2 killed in crash of Air Force F-16

The Associated Press
Wednesday July 18, 2001

EDWARDS AIR FORCE BASE— An Air Force F-16 chase plane crashed in a remote mountainous area of eastern California on Tuesday, killing both men on board. 

The crash was the fifth of an Air Force F-16 in as many months. 

The Lockheed Martin Corp.-built F-16B took off from Edwards Air Force Base at about 6 a.m. It was on a photo mission to record the test flight of another F-16 that was testing an air-launched missile radar decoy. 

It went down about an hour later in a valley some 30 miles east of the China Lake Naval Air Warfare Center. The F-16 it had been monitoring returned safely to Edwards. 

“The two air crew members have been confirmed dead at the scene,” Maj. Dennis Mehring said. 

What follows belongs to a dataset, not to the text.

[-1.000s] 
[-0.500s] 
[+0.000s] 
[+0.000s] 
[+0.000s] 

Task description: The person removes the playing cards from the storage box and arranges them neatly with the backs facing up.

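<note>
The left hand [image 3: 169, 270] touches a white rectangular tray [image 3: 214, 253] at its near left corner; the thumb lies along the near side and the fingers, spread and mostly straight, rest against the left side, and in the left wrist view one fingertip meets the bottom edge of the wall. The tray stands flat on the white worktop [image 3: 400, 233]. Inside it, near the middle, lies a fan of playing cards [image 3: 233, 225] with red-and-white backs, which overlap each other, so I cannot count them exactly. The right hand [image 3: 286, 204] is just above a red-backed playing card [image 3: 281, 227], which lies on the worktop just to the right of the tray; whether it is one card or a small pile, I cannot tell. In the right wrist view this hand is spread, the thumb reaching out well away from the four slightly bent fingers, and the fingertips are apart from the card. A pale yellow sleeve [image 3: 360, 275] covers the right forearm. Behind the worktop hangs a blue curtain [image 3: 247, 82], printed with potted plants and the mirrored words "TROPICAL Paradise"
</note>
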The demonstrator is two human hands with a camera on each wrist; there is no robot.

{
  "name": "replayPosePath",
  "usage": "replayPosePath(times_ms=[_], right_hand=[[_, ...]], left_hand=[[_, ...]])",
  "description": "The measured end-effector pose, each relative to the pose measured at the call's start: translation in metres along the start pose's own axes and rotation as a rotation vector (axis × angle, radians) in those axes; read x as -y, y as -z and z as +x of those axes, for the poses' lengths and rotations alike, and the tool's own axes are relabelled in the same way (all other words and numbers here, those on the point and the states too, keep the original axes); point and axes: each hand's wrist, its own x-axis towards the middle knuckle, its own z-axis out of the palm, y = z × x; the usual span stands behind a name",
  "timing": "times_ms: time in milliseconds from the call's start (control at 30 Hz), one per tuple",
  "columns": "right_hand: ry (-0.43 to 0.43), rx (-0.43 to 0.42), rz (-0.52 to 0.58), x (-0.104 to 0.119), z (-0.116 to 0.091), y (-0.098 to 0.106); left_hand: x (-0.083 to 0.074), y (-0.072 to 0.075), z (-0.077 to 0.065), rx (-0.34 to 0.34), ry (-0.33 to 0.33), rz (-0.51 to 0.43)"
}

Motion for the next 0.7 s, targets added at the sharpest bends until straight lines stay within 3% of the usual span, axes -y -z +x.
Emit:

Killed were Maj. Aaron George, a pilot with the 416th Flight Test Squadron, and Judson Brohmer, 38, of Tehachapi, Calif., a subcontractor aerial photographer. George’s age and hometown were not immediately available. 

It was not immediately clear whether the two had ejected from the two-seater jet before it crashed, Mehring said. 

A board of officers will investigate the crash of the roughly $30 million plane. It was the Air Force’s second F-16 crash this month and the fifth since March. 

On July 6, an Air Force pilot was killed off the coast of South Carolina while on a training mission out of Shaw Air Force Base. 

In June, an Air Force pilot was killed in a rural area of southern South Korea while on a training mission out of Kunsan. Witnesses said the plane hit an electricity pole before crashing into a rice paddy and exploding. 

In April, a pilot based at Misawa Air Base, Japan ejected safely before his plane crashed into the sea off the coast of northern Japan. 

In March, the pilot of an F-16 fighter out of Cannon Air Force Base in New Mexico ejected safely before the jet crashed near a bombing range. The pilot, who was treated for minor injuries, told investigators the jet’s single engine failed during the routine training flight.